Fish in cycle takes a lot longer than fishless as you need to do many water changes. Add Prime daily to detoxify add lots of fast-growing plants, do not add any more fish till done.


----------



## tropicalgirl3 (1 mo ago)

susankat said:


> Fish in cycle takes a lot longer than fishless as you need to do many water changes. Add Prime daily to detoxify add lots of fast-growing plants, do not add any more fish till done.
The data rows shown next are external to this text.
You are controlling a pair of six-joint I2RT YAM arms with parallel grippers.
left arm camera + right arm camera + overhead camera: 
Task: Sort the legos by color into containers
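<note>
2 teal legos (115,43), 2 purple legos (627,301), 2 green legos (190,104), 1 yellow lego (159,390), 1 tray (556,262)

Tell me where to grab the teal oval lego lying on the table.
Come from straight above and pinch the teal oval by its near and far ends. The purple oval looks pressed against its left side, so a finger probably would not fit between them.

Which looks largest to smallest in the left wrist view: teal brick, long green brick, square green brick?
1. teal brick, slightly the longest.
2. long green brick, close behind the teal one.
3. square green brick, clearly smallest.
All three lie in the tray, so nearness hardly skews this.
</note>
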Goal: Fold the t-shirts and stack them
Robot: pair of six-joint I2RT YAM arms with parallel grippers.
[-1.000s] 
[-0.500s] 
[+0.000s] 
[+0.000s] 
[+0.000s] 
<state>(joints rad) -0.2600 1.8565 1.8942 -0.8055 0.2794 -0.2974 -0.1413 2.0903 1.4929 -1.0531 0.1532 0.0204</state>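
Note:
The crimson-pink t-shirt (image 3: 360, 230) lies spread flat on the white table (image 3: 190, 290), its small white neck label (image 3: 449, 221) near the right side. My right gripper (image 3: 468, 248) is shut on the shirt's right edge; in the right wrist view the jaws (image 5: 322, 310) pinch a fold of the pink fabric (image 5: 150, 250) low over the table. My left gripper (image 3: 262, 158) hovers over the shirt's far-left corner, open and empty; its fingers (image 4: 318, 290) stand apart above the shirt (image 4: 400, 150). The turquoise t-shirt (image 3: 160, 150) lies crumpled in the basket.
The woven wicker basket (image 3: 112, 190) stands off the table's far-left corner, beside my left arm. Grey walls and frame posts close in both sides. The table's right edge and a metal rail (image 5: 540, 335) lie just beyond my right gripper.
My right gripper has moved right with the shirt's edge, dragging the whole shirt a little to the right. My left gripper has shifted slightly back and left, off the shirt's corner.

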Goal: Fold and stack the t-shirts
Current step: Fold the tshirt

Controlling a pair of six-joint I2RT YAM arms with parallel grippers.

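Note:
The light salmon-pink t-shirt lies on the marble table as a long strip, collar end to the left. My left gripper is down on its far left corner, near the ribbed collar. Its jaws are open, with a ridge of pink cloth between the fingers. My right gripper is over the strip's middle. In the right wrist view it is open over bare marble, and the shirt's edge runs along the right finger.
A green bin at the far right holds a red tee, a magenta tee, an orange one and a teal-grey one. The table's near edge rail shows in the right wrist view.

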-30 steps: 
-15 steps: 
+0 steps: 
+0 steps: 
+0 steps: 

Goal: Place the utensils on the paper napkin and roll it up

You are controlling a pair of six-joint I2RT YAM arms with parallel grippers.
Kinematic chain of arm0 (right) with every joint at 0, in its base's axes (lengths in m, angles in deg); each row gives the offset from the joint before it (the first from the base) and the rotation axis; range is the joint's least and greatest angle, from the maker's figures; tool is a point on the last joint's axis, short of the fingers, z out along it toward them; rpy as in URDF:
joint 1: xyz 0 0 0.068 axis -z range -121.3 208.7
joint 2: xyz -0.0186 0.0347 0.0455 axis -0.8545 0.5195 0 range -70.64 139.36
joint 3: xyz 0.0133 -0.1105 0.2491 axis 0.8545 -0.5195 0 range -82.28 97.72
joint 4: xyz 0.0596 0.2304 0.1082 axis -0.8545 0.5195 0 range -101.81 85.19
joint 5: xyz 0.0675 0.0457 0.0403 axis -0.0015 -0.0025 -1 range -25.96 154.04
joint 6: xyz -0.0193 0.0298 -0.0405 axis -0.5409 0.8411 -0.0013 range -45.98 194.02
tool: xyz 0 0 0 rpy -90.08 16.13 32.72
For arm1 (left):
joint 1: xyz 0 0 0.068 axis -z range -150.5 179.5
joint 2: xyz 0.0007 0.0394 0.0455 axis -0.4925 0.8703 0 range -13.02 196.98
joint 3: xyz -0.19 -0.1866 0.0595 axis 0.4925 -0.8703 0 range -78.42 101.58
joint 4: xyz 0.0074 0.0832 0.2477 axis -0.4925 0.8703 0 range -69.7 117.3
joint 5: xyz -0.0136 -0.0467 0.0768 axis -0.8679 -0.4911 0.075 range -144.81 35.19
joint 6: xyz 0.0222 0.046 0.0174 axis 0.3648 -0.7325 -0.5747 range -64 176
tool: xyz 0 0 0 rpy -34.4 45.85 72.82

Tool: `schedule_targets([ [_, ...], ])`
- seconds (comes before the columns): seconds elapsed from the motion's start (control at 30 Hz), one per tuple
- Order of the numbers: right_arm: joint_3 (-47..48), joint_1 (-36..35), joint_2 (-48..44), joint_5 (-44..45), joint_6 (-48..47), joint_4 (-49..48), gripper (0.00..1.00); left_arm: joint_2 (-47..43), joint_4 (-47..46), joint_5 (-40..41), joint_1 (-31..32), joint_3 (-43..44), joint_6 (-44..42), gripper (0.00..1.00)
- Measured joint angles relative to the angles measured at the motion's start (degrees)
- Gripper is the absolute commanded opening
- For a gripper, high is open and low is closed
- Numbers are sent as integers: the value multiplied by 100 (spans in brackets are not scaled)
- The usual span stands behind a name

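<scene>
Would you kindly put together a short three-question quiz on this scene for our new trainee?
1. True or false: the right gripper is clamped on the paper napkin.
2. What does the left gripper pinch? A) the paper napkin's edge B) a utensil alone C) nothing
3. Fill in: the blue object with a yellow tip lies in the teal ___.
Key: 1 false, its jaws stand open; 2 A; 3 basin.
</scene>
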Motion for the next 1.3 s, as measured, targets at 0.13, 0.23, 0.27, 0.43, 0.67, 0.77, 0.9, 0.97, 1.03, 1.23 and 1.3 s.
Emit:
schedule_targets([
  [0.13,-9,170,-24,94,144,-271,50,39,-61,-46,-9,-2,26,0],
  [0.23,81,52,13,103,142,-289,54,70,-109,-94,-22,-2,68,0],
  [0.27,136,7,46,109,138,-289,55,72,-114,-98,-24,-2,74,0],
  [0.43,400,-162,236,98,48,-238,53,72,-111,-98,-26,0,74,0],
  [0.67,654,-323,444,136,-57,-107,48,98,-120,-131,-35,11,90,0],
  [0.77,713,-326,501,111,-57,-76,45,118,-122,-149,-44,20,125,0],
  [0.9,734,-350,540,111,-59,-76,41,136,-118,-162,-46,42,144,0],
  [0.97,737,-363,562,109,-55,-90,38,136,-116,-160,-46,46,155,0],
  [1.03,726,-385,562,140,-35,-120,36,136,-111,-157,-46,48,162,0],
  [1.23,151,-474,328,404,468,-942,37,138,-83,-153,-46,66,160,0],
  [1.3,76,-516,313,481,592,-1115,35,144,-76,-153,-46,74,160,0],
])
Hmm... I do water changes every day or second day... What bout the corys


----------



## susankat (Nov 15, 2008)

If you want to take that chance, regular corys are somewhat sturdy and will handle if parameters kept in check. a lot of plants always help in Walstead tanks. I've ran a few myself.


----------



## Reefing Madness (Aug 12, 2011)

Grab a friends sponge filter that they have using in their exsisting tank


----------



## tropicalgirl3 (1 mo ago)

Reefing Madness said:


> Grab a friends sponge filter that they have using in their exsisting tank


I dont have any friedns that have fish tank Other then the saddest betta in a bowl.


----------



## susankat (Nov 15, 2008)

Brian it's a wasted tank so will cycle differently


----------



## tropicalgirl3 (1 mo ago)

susankat said:


> Brian it's a wasted tank so will cycle differently


Im a little confused? What do you mean its a wasted tank. Please call me arwyn, brian is just my email.


----------



## susankat (Nov 15, 2008)

Reefing madness name is Brian. I meant Walstad. Since my stroke I sometimes have problems typing.


----------



## Dlaw (6 mo ago)

susankat said:


> Reefing madness name is Brian. I meant Walstad. Since my stroke I sometimes have problems typing.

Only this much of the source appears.